For the Ragtag Daily Prompt: distant.

We learned this song as kids:

Air up high

Sunday I drove up to Grand Mesa, over 10,000 feet. Wow. The aspens gold and the evergreens green and the perfume of the clear air. The high temperature was much lower then in Grand Valley. A sign says that Grand Mesa is the world’s largest flat top mountain and there are hundreds of lakes on top.

And you can immerse yourself in gold.

For the Ragtag Daily Prompt: perfume.

No, I just couldn’t put up a John Denver song.

Star gaze

I am a nighthawk, but my time is the second half of the night, not the first. I wake early, many mornings at 4:00 am. I am up and I am watching the stars because it is clear so often. I am learning new constellations: working out from Cassiopeia, I know Perseus and Aries, Taurus and Gemini. I have a street light at the south west corner of the house, so Pisces is very faint next to Pegasus. I’ve know the Big and Little Dipper and the North Star since I was a kid, and Orion, with the belt and sword. Jupiter and Mars have been out and Saturn as well.
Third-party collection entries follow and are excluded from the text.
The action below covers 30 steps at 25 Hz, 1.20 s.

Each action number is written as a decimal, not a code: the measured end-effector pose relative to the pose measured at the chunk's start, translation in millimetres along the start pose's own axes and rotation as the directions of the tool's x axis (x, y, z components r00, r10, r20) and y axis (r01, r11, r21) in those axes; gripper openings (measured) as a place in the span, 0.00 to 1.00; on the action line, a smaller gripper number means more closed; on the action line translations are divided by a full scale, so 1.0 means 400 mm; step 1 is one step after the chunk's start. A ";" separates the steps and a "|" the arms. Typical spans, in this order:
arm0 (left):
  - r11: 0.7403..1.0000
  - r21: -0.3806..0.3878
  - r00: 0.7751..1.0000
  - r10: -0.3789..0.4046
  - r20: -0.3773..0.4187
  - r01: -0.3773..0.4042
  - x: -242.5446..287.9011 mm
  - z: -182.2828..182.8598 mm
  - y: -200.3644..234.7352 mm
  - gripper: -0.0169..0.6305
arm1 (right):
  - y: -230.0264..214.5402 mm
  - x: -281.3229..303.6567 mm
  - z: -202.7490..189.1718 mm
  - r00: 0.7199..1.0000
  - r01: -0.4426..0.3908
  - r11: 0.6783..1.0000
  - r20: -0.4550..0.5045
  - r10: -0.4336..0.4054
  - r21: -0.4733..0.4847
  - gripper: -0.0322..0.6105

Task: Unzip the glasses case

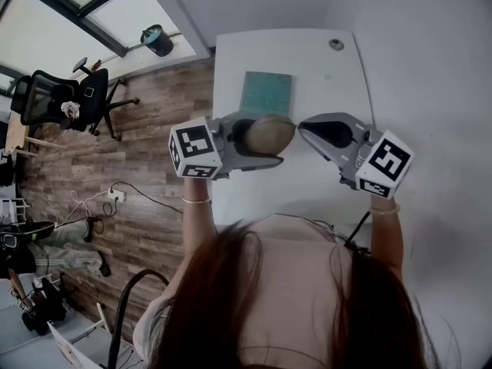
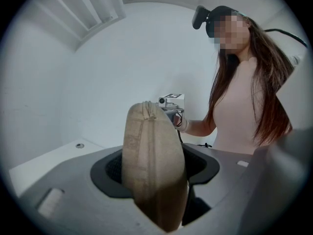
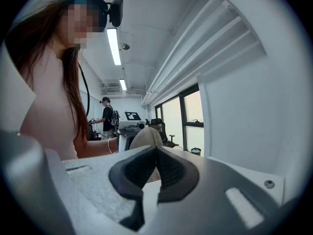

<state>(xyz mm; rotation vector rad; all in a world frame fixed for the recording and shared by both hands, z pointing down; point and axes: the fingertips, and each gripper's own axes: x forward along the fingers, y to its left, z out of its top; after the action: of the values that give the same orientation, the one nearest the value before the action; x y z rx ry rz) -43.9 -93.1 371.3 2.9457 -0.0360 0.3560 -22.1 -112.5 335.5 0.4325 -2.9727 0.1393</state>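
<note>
A tan fabric glasses case (image 1: 269, 134) is held above the white table (image 1: 307, 60), with my left gripper (image 1: 275, 140) shut on it. In the left gripper view the case (image 2: 151, 160) stands on end between the jaws of my left gripper (image 2: 154, 180), its seam facing the camera. My right gripper (image 1: 304, 128) sits just right of the case's end, jaws shut. In the right gripper view, the dark pads (image 3: 168, 173) of my right gripper (image 3: 156, 153) meet with nothing visible between them, and the case (image 3: 146, 135) shows just beyond. I cannot tell whether they touch.
A green mat (image 1: 267, 92) lies on the table beyond the grippers, and a round grommet (image 1: 336, 44) sits near the far edge. A white wall runs along the right. Left of the table are wooden floor, an office chair (image 1: 61, 98) and a dark bin (image 1: 157, 39).
</note>
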 end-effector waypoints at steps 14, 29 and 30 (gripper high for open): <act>0.997 -0.070 0.984 -0.006 0.177 0.019 -0.011 0.033 0.001 0.48 | 0.000 0.000 0.005 0.999 0.001 1.000 0.037 -0.002 0.028 0.06; 0.995 -0.100 0.956 0.004 0.294 0.027 -0.022 0.062 0.011 0.48 | -0.003 0.001 0.002 0.998 0.015 0.998 0.063 -0.019 0.057 0.06; 0.994 -0.102 0.954 0.005 0.299 0.027 -0.023 0.063 0.011 0.48 | -0.003 0.002 0.002 0.998 0.014 0.998 0.063 -0.018 0.059 0.06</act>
<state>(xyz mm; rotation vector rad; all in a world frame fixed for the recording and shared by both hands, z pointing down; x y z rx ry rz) -47.0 -102.0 345.8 2.8646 -0.0754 -0.0949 -22.6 -113.9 334.9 0.4766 -3.0327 0.2149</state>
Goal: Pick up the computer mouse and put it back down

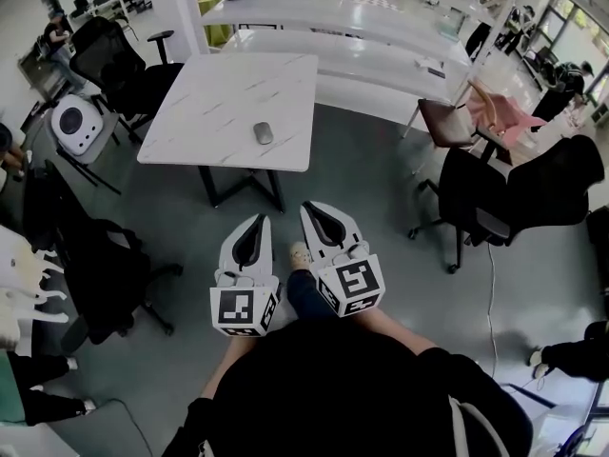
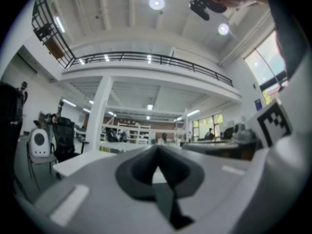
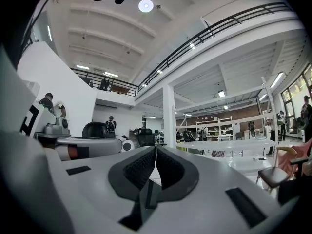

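mouse (image 1: 263, 133) on white table (image 1: 200, 103), grey floor (image 1: 381, 208), chairs (image 1: 119, 65) round; l tool (image 1: 261, 218), r tool (image 1: 307, 207) clenched, empty.

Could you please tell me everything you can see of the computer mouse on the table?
The computer mouse is a small, grey, rounded oval with a smooth shell that looks like plastic. No cable shows, and its buttons or wheel are too small to make out. It lies flat on the white, marble-patterned table, somewhat toward the edge nearest the person, with its long axis pointing roughly away from them. Only the tabletop touches it.
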Demonstrator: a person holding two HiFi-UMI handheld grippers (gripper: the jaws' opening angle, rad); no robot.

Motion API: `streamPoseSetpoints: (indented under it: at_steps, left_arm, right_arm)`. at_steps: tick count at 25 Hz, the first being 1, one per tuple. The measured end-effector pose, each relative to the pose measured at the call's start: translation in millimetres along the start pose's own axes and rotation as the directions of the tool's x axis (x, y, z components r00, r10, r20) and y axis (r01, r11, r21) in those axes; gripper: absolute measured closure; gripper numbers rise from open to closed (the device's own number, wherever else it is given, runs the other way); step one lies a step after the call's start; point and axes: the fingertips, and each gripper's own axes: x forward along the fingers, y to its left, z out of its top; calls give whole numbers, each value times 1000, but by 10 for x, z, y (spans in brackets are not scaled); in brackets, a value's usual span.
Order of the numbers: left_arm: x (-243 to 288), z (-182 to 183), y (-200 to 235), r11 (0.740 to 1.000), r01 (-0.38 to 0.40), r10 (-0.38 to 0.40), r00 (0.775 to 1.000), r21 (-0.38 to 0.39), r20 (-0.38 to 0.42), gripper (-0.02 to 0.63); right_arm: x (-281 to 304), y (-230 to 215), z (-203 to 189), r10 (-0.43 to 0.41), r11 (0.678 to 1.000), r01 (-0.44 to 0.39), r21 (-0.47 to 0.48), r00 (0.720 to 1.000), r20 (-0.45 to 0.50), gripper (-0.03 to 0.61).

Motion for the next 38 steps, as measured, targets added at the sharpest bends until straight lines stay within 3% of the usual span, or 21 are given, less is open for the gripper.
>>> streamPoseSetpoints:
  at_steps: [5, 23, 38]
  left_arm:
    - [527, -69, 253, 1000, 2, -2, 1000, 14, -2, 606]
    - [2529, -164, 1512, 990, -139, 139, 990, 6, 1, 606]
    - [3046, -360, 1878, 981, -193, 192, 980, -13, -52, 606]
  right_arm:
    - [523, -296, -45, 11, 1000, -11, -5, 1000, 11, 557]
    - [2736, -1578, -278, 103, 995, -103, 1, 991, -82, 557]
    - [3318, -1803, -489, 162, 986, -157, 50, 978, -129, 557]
I want to camp up on the Monument so I can really see the stars, where it is really dark.

For the Ragtag Daily Prompt: Astrology!

Travel back

This weekend I traveled east and a friend that I’ve known since I was in high school and she was taking a year off from college, met in Glenwood Springs. We soaked in the amazing hot springs there and then stayed in Carbondale. We managed two more hot springs the next day. Saturday evening we went to Steve’s Guitars and heard Quinlan Valdez. He is touring from Wyoming and we intersected with his tour and enjoyed it very much.

For the Ragtag Daily Prompt: nostalgia.